The problem: Output the listing below, all of it, exactly as given.

++++++

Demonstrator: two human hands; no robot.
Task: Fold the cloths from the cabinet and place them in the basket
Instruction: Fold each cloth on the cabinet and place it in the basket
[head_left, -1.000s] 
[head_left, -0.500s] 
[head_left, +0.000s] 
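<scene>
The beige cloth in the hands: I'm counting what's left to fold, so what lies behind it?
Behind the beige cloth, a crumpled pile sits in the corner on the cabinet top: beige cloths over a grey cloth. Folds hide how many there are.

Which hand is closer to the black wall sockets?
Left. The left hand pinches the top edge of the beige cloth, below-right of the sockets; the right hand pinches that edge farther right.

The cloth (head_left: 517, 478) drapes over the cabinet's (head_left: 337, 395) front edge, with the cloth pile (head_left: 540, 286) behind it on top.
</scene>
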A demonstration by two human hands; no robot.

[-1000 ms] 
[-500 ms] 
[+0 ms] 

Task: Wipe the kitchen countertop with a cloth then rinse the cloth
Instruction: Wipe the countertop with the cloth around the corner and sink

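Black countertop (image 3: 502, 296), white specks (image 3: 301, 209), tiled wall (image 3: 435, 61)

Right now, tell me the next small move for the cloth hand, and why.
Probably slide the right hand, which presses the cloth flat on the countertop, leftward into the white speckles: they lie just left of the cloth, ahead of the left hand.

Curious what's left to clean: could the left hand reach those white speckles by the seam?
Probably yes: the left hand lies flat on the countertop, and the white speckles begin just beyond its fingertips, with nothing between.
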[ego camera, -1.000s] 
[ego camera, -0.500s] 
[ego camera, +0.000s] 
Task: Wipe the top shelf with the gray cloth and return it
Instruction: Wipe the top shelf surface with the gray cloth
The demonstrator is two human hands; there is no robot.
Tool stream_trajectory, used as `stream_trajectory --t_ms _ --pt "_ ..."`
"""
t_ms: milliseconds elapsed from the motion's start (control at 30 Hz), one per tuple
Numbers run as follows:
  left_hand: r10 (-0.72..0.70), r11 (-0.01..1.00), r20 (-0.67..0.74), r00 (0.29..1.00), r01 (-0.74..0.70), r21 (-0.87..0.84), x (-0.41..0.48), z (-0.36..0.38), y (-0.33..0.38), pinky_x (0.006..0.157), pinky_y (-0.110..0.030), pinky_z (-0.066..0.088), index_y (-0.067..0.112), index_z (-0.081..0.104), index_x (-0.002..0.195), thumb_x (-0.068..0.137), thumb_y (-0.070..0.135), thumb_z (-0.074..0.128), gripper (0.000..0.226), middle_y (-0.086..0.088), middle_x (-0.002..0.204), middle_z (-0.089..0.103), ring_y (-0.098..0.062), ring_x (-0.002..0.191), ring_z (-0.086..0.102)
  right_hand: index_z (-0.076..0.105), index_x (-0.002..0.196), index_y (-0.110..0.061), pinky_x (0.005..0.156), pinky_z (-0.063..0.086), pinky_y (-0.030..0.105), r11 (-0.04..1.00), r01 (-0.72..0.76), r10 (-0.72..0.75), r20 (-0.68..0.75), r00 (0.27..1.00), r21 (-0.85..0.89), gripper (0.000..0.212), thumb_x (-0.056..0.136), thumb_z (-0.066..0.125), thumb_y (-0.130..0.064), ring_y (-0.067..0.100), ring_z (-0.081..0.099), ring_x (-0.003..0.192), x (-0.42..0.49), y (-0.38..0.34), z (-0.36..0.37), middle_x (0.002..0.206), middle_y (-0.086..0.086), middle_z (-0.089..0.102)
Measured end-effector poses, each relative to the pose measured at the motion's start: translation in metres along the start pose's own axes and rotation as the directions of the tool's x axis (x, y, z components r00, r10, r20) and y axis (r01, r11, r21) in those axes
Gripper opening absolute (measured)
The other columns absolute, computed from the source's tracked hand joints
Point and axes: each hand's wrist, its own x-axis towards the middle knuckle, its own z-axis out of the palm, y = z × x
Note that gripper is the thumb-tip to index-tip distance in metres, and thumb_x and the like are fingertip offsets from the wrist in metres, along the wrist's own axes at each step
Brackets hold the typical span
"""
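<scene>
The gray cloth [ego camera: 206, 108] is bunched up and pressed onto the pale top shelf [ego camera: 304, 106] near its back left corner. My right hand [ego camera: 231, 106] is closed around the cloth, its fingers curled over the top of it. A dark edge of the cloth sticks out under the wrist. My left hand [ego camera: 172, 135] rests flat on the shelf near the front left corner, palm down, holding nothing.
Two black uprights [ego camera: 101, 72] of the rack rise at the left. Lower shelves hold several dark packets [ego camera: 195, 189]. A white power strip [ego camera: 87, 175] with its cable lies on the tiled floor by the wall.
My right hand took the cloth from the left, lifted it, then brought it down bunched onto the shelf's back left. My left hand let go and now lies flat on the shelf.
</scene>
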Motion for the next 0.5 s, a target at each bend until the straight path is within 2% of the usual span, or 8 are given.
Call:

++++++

Final answer:
Demonstrator: two human hands; no robot.
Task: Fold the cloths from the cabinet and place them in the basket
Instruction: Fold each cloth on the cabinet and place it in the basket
[head_left, -1.000s] 
[head_left, -0.500s] 
[head_left, +0.000s] 
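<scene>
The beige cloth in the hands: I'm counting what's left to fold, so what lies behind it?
Behind the beige cloth, a crumpled pile sits in the corner on the cabinet top: beige cloths over a grey cloth. Folds hide how many there are.

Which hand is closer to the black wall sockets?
Left. The left hand pinches the top edge of the beige cloth, below-right of the sockets; the right hand pinches that edge farther right.

The cloth (head_left: 517, 478) drapes over the cabinet's (head_left: 337, 395) front edge, with the cloth pile (head_left: 540, 286) behind it on top.
</scene>
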A demonstration by two human hands; no robot.

[-1000 ms] 
[-500 ms] 
[+0 ms] 

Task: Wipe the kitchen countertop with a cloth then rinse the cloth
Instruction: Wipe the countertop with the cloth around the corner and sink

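Black countertop (image 3: 502, 296), white specks (image 3: 301, 209), tiled wall (image 3: 435, 61)

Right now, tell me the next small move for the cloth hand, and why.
Probably slide the right hand, which presses the cloth flat on the countertop, leftward into the white speckles: they lie just left of the cloth, ahead of the left hand.

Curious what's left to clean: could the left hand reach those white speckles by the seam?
Probably yes: the left hand lies flat on the countertop, and the white speckles begin just beyond its fingertips, with nothing between.
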[ego camera, -1.000s] 
[ego camera, -0.500s] 
[ego camera, +0.000s] 
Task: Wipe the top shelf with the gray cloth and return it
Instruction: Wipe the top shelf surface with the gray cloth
The demonstrator is two human hands; there is no robot.
Tool stream_trajectory, used as `stream_trajectory --t_ms _ --pt "_ ..."`
"""
t_ms: milliseconds elapsed from the motion's start (control at 30 Hz), one per tuple
Numbers run as follows:
  left_hand: r10 (-0.72..0.70), r11 (-0.01..1.00), r20 (-0.67..0.74), r00 (0.29..1.00), r01 (-0.74..0.70), r21 (-0.87..0.84), x (-0.41..0.48), z (-0.36..0.38), y (-0.33..0.38), pinky_x (0.006..0.157), pinky_y (-0.110..0.030), pinky_z (-0.066..0.088), index_y (-0.067..0.112), index_z (-0.081..0.104), index_x (-0.002..0.195), thumb_x (-0.068..0.137), thumb_y (-0.070..0.135), thumb_z (-0.074..0.128), gripper (0.000..0.226), middle_y (-0.086..0.088), middle_x (-0.002..0.204), middle_z (-0.089..0.103), ring_y (-0.098..0.062), ring_x (-0.002..0.191), ring_z (-0.086..0.102)
  right_hand: index_z (-0.076..0.105), index_x (-0.002..0.196), index_y (-0.110..0.061), pinky_x (0.005..0.156), pinky_z (-0.063..0.086), pinky_y (-0.030..0.105), r11 (-0.04..1.00), r01 (-0.72..0.76), r10 (-0.72..0.75), r20 (-0.68..0.75), r00 (0.27..1.00), r21 (-0.85..0.89), gripper (0.000..0.212), thumb_x (-0.056..0.136), thumb_z (-0.066..0.125), thumb_y (-0.130..0.064), ring_y (-0.067..0.100), ring_z (-0.081..0.099), ring_x (-0.003..0.192), x (-0.42..0.49), y (-0.38..0.34), z (-0.36..0.37), middle_x (0.002..0.206), middle_y (-0.086..0.086), middle_z (-0.089..0.102)
Measured end-effector poses, each relative to the pose measured at the motion's start: translation in metres along the start pose's own axes and rotation as the directions of the tool's x axis (x, y, z components r00, r10, r20) and y axis (r01, r11, r21) in those axes
Gripper opening absolute (measured)
The other columns absolute, computed from the source's tracked hand joints
Point and axes: each hand's wrist, its own x-axis towards the middle knuckle, its own z-axis out of the palm, y = z × x
Note that gripper is the thumb-tip to index-tip distance in metres, and thumb_x and the like are fingertip offsets from the wrist in metres, along the wrist's own axes at each step
Brackets hold the typical span
"""
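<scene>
The gray cloth [ego camera: 206, 108] is bunched up and pressed onto the pale top shelf [ego camera: 304, 106] near its back left corner. My right hand [ego camera: 231, 106] is closed around the cloth, its fingers curled over the top of it. A dark edge of the cloth sticks out under the wrist. My left hand [ego camera: 172, 135] rests flat on the shelf near the front left corner, palm down, holding nothing.
Two black uprights [ego camera: 101, 72] of the rack rise at the left. Lower shelves hold several dark packets [ego camera: 195, 189]. A white power strip [ego camera: 87, 175] with its cable lies on the tiled floor by the wall.
My right hand took the cloth from the left, lifted it, then brought it down bunched onto the shelf's back left. My left hand let go and now lies flat on the shelf.
</scene>
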Motion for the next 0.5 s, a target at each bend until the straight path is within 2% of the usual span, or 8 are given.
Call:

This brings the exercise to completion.